Quem foi Birinha d' Mangueira, Grande Mestre Sala da Estação Primeira de Mangueira

Ubiracy Lima de Oliveira, mais conhecido como Birinha d’Mangueira nasceu em 21 de junho de 1969 e construiu uma trajetória marcada pelo respeito ao pavilhão, pela elegância na dança e pelo compromisso com a história do carnaval. Reconhecido pelo estilo firme e consciente, atuou com discrição e excelência técnica, tornando-se referência entre os mestres-salas de sua geração.

Birinha como era conhecido Ubiracy Lima de Oliveira foi um dos grandes nomes da Estação Primeira de Mangueira e do carnaval | Foto: Autor Desconhecido

Seus primeiros passos na Estação Primeira de Mangueira aconteceram ainda na infância, quando passou a integrar a ala mirim de casais da escola, sob a orientação de Dalmo José, criador da primeira ala de casais da história do carnaval. Foi nesse ambiente de formação que Birinha iniciou sua trajetória como mestre-sala, aprendendo desde cedo que a defesa do pavilhão vai além da técnica, envolvendo responsabilidade, memória e identidade cultural.

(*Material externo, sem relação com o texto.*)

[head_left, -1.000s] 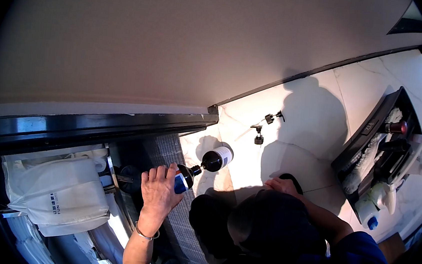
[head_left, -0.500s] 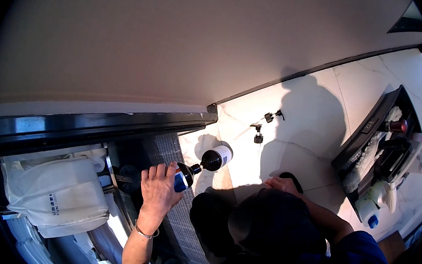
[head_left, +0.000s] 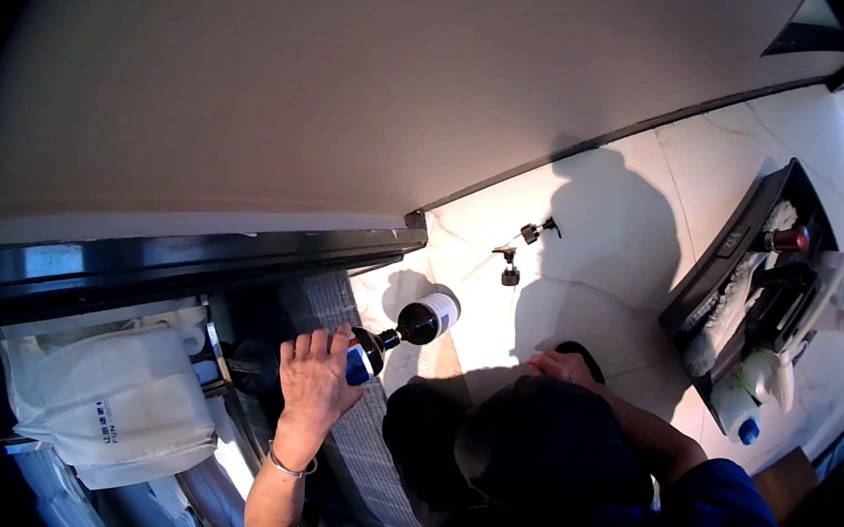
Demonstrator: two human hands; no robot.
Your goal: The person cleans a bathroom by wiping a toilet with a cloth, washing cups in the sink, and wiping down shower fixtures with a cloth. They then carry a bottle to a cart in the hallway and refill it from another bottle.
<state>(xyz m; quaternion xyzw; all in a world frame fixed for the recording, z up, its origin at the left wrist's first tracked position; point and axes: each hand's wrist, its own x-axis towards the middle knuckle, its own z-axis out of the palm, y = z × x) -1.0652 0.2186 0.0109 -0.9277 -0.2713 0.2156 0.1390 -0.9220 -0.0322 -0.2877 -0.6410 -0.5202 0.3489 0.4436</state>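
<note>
My left hand (head_left: 315, 375) is wrapped round a dark bottle with a blue label (head_left: 361, 359), which it holds tilted on its side. The neck of this bottle meets the mouth of a second dark bottle with a white label (head_left: 443, 313) on the floor. Whether liquid is flowing between them is too small to tell. My right hand (head_left: 549, 365) is by my knee, close to the floor; its fingers are mostly hidden. Two black pump tops, one (head_left: 510, 268) nearer and one (head_left: 535, 231) farther, lie on the tiles beyond the bottles.
A black caddy (head_left: 730, 240) at the right holds a fluffy white duster, a red-capped item and a white bottle with a blue cap (head_left: 749, 431). At the left, an open drawer contains a white cloth bag (head_left: 120, 388). A grey panel (head_left: 237, 87) rises ahead.
The view has shifted slightly. My left hand still holds the tilted bottle against the other one, and nothing else has visibly moved.
</note>
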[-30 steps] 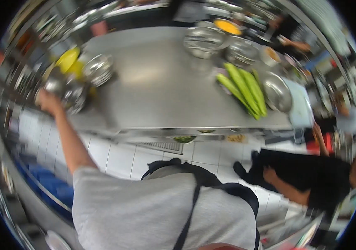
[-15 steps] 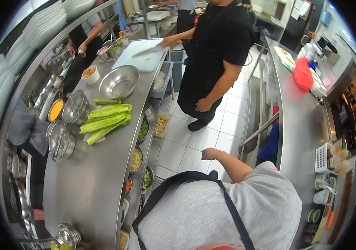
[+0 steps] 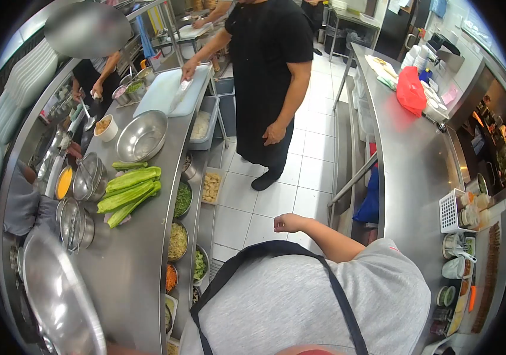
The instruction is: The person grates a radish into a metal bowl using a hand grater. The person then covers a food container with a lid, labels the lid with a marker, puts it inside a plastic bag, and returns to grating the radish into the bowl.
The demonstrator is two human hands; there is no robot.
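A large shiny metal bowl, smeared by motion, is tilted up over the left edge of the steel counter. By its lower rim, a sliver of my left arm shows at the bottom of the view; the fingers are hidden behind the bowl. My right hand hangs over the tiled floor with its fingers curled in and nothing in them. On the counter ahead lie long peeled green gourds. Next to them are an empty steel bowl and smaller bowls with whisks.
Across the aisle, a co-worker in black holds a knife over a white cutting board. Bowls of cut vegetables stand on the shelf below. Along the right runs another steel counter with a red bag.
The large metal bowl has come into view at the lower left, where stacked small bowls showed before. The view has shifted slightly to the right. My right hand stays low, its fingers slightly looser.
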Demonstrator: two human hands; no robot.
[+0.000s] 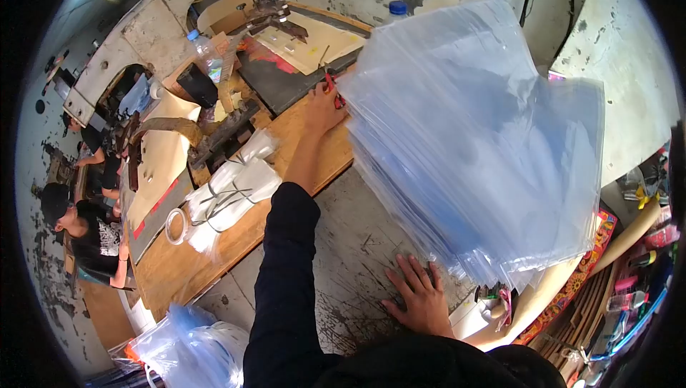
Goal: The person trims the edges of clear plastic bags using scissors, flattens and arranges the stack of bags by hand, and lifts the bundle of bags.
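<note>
My left hand (323, 111) reaches over the wooden board and is closed around red-handled scissors (331, 88), whose dark tips point away from me. Close to its right lies a large, fanned stack of clear plastic sheets or bags (479, 138), with bluish glare on top. Palm down on the scratched grey table (350, 245), my right hand (420, 296) has its fingers spread, just beside the stack's near edge and holding nothing. Left of my left forearm, a bundle of white plastic strips (236, 191) is tied with dark cord.
A roll of tape (176, 226) lies on the wooden board (161, 274). Clamped presses (268, 9) and a water bottle (206, 56) stand behind. Clear plastic bags (193, 349) sit at lower left. Two people work at far left. Cardboard (572, 316) and clutter fill the right side.
</note>
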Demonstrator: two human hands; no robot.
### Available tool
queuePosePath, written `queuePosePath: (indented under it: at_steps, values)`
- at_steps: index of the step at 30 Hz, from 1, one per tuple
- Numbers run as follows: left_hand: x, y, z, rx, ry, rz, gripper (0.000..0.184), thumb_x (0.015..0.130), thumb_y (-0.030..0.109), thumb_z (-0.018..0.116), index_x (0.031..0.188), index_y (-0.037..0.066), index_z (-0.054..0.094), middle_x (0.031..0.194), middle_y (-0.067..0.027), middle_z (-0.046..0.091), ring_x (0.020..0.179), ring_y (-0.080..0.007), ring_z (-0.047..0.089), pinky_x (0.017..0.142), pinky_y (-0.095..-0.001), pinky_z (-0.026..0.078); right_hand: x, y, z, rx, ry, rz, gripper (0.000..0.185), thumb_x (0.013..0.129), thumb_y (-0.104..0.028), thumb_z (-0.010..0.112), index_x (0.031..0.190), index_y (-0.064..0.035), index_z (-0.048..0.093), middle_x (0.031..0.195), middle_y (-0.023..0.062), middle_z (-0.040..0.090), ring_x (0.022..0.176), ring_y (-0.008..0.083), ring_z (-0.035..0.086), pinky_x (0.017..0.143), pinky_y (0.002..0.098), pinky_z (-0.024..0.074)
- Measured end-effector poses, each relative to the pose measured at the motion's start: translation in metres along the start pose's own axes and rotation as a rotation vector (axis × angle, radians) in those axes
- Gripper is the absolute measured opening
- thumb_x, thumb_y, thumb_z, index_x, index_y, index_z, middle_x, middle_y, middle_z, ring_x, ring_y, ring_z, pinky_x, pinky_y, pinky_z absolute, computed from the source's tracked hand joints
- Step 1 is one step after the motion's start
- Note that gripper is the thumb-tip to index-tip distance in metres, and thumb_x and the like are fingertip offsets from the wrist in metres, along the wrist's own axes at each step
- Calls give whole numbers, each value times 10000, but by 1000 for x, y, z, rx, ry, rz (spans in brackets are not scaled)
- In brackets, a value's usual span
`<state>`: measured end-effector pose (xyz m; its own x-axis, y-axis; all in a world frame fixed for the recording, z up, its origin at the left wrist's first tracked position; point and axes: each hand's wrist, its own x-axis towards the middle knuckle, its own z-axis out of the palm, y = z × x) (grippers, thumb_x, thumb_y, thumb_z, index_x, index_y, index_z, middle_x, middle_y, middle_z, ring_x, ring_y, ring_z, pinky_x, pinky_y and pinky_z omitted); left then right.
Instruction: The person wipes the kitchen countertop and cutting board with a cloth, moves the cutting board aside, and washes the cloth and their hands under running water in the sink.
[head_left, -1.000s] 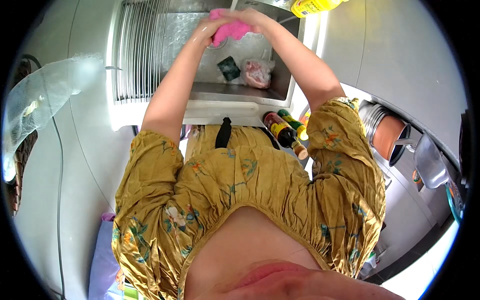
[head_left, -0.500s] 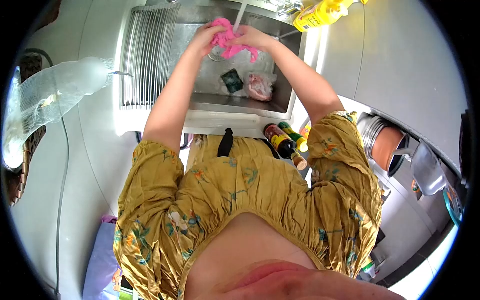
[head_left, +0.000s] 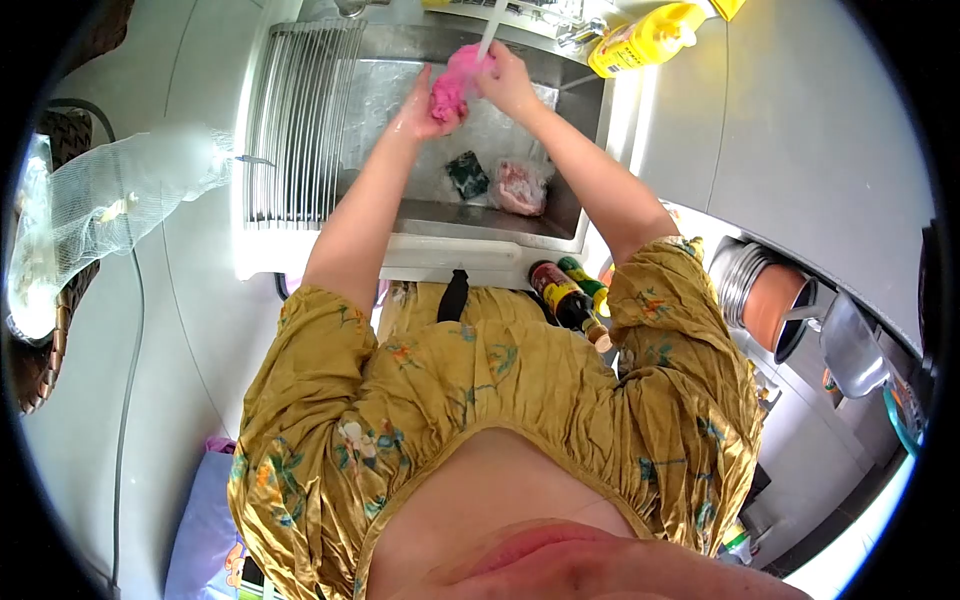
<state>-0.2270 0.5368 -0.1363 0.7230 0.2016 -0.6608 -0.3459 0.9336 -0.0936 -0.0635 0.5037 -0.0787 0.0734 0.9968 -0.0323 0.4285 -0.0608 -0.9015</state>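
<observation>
A bunched pink cloth (head_left: 459, 84) is between my hands, above the metal sink (head_left: 385, 90), under a stream of water (head_left: 492, 28). My left hand (head_left: 423, 116) cups the lower end of the cloth, palm up, with its fingers partly bent round it. From the right, my right hand (head_left: 511, 84) grips the upper part of the cloth, its fingers curled. Below them on the sink floor lie a dark green scouring pad (head_left: 466, 175) and a clear plastic bag of pinkish meat (head_left: 521, 188).
A metal drying rack (head_left: 300, 120) covers the sink's left side. A yellow detergent bottle (head_left: 645, 42) stands at the back right. Sauce bottles (head_left: 568, 300) are below the front edge. To the left hangs a white mesh bag (head_left: 130, 190); pots (head_left: 775, 300) are at the right.
The pink cloth has gone from loosely spread to a tighter bunch. My left hand has turned palm up and dropped lower, while my right hand has moved to the cloth's upper end.
</observation>
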Motion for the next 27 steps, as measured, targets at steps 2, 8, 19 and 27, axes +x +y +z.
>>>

Birinha ao fundo da foto de seu grande Mestre, Dalmo José, fundador da primeira ala de casais da história do carnaval | Foto: Autor Desconhecido

Já em uma fase mais madura, Birinha também integrou a ala de maculelê da Mangueira, igualmente comandada por Dalmo José. A experiência contribuiu para ampliar sua consciência corporal, ritmo e expressividade, elementos que se somaram à base técnica construída na ala de casais e fortaleceram ainda mais sua atuação na avenida.

Na Estação Primeira de Mangueira, escola onde se formou e se consagrou, atuou como segundo mestre-sala entre 1995 e 2005. Ao longo dessa década, construiu parcerias importantes, desfilando em 1995 com Kátia Regina e, a partir de 1996, com Elaine Fernanda. A trajetória foi marcada pela harmonia do casal, pela leitura precisa do pavilhão e pelo respeito rigoroso à tradição da Verde e Rosa.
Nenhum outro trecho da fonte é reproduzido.